**Task to complete**
Once every line below with "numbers" has been counted, state the total and nothing else.

**Collected data**
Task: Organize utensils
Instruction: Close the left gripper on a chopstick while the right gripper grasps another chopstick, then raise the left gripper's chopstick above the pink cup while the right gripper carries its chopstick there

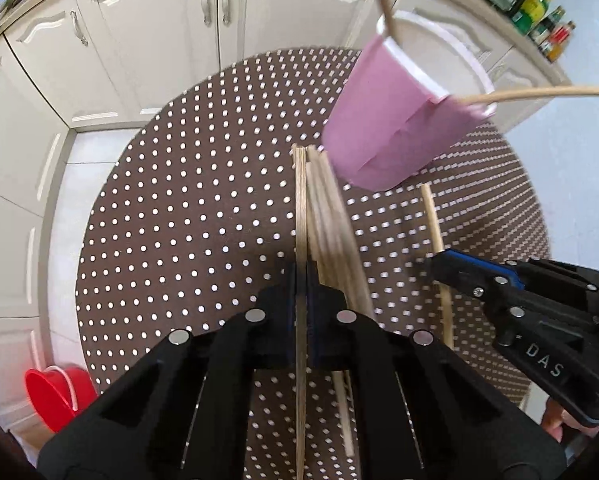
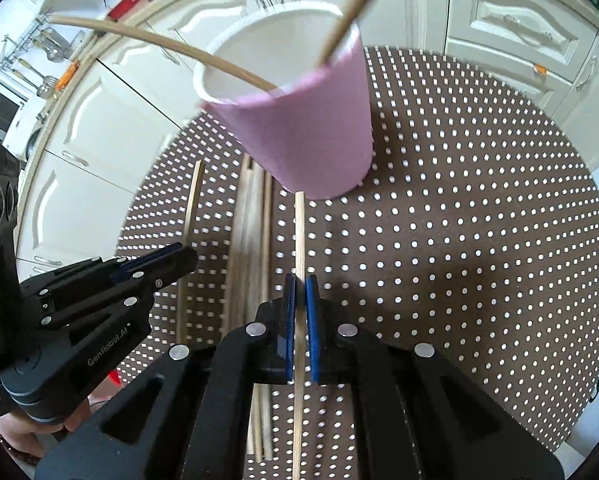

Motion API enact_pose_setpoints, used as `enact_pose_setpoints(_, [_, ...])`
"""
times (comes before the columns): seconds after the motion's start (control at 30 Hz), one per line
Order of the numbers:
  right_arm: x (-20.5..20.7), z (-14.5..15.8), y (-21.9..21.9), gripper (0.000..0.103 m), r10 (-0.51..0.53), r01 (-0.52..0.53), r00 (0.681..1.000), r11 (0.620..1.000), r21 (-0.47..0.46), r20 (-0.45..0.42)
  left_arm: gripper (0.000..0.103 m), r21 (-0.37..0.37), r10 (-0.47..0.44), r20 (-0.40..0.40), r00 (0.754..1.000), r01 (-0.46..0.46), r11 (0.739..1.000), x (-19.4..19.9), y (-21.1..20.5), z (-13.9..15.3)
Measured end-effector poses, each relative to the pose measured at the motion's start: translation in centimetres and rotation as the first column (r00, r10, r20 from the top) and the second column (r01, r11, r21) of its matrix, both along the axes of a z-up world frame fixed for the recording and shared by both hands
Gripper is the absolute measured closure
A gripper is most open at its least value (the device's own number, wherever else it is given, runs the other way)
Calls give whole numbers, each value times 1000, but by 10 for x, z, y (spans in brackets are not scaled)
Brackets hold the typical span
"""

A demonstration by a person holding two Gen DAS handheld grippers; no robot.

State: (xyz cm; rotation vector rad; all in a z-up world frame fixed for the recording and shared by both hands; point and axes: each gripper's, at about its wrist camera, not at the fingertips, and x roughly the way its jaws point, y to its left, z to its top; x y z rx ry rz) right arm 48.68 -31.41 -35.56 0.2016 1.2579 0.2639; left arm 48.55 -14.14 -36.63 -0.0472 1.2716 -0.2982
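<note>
On the round dotted table (image 2: pixel 479 240), pink cup (image 2: pixel 311 132) holding two chopsticks (image 2: pixel 179 46), loose chopsticks (image 2: pixel 251 240) lying beside it, left gripper (image 1: pixel 301 280) clamped on one chopstick (image 1: pixel 300 216), right gripper (image 2: pixel 300 292) pinching another chopstick (image 2: pixel 299 232).

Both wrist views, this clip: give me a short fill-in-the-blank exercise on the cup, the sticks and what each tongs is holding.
1. The cup on the dotted table is ____ in colour.
2. The number of sticks already standing in the cup is ____.
3. The right tongs are shut on a single wooden ____.
4. The left tongs are shut on one stick from the ____ of sticks lying on the table.

Missing words: pink; two; stick; bundle
</note>
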Motion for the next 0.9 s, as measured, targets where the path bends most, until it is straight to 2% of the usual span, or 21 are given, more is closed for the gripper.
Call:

**Reply to the task**
2